Balance Sheet The balance sheet shows a company that still retains a solid equity cushion but has been gradually shrinking in overall size. Total assets and shareholders’ equity have drifted down, reflecting either ongoing losses, divestments, or a leaner operating model. Cash levels dipped sharply a couple of years ago and have since recovered to more comfortable levels, while debt remains very low. This combination—light leverage and a decent cash buffer—reduces financial risk, but the trend of a smaller asset base highlights the need to stabilize and grow the underlying business.


Cash Flow

Cash Flow Operating cash flow has been consistently negative in recent years, which means the business has been consuming cash rather than generating it. Free cash flow is also negative, though capital spending is relatively modest, indicating that most of the cash burn is tied to operating performance rather than heavy investment. There are signs of gradual improvement, with cash outflows narrowing over time, but the company still appears reliant on its existing cash reserves and any external funding rather than self‑funded growth.
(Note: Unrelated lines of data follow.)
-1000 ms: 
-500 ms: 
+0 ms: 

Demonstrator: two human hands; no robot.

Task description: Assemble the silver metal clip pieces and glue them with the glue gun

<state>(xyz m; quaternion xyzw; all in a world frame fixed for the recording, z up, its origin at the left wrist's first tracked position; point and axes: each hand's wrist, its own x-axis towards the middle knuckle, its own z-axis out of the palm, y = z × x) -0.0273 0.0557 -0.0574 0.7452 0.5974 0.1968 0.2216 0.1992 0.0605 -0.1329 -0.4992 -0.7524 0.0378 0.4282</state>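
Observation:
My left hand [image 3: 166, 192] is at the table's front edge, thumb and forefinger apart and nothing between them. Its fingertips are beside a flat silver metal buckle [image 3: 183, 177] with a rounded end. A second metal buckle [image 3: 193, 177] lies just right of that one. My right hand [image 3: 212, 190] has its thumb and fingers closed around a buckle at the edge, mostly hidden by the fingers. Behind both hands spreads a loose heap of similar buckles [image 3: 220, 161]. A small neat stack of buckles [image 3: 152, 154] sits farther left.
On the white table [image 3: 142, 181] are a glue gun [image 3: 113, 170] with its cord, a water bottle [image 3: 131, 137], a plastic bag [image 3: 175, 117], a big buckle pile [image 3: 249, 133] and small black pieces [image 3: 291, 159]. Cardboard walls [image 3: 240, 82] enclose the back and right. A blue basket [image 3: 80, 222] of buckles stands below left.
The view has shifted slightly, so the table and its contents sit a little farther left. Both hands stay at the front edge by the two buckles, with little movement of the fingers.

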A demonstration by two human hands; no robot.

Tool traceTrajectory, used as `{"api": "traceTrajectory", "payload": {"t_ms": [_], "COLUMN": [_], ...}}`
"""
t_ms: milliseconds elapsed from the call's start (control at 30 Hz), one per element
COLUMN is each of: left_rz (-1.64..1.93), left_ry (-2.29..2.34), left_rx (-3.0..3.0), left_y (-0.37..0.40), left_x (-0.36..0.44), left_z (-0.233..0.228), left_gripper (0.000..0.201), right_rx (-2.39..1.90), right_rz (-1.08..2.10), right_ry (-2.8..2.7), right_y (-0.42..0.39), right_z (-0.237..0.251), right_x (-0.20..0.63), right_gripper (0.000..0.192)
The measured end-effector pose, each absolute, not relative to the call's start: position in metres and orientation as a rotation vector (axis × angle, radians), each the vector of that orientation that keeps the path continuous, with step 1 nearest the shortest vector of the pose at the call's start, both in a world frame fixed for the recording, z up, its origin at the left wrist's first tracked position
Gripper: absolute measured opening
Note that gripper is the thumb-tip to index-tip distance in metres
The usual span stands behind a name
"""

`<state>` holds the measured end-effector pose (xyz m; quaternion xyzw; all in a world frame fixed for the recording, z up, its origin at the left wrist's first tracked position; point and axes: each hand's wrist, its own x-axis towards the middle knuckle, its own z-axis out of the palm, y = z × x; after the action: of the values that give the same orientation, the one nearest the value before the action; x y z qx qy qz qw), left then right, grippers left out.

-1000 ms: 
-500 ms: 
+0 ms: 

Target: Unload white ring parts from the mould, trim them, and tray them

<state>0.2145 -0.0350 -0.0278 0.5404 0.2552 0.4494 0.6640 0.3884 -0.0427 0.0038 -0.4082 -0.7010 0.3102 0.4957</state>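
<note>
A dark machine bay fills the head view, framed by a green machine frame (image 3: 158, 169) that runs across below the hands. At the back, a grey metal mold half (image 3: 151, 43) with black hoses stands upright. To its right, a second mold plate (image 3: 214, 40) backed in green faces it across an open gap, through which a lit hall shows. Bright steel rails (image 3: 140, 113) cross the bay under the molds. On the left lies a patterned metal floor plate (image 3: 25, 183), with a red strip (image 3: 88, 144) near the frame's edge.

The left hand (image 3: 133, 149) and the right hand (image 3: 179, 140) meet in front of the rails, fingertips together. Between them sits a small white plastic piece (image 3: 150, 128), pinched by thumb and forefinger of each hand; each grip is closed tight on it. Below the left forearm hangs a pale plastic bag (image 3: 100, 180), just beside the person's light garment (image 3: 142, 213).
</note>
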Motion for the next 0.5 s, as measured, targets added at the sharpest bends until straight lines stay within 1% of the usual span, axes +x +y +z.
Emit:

Sustained negative cash flow is a key risk if not reversed.


Competitive Edge

Competitive Edge Phoenix New Media operates in a very competitive Chinese online media and information market, facing large internet platforms and social media giants. Its main strengths are its link to Phoenix TV, which provides access to higher‑quality, professionally produced content and strong brand recognition, and its positioning as a provider of more in‑depth, authoritative news. This helps attract a more affluent and educated audience that advertisers value. However, it competes against much larger rivals with broader ecosystems, user‑generated content, and powerful distribution. Regulatory complexity in China, dependence on advertising, and intense competition for user attention all constrain its competitive power, even with its niche of premium content.


Innovation and R&D

Innovation and R&D The company is leaning on technology and partnerships to differentiate itself. It uses artificial intelligence and machine learning to personalize news and improve ad performance, and its cooperation with Huawei’s HarmonyOS ecosystem helps extend its reach across devices. It is also experimenting with new content formats, building out a creator platform, and hosting offline events that feed back into its online presence. Expansion into areas like digital reading shows a willingness to diversify revenue streams. The key question is whether these innovations can meaningfully boost user engagement and monetization without pushing costs too high; the financials suggest the payoff is still developing.


Summary

Phoenix New Media is a niche digital media player in China with a recognizable brand, strong roots in traditional media, and a clear focus on premium, authoritative content supported by AI‑driven technology. Financially, it remains under pressure: revenue has softened, profitability is negative, and cash flow is consistently in the red, even though losses and cash burn have narrowed somewhat. The balance sheet is relatively conservative with low debt and a reasonable cash position, which buys time but not a solution on its own. Strategically, its partnership with Phoenix TV, emphasis on higher‑quality content, AI personalization, and alliances like the one with Huawei are notable strengths. Against that, it faces structural headwinds from powerful internet competitors, a tough advertising environment, and regulatory uncertainty. The key issues to watch are whether the company can convert its innovations and brand strengths into durable revenue growth and positive cash flow, and how effectively it balances cost control with continued investment in content and technology.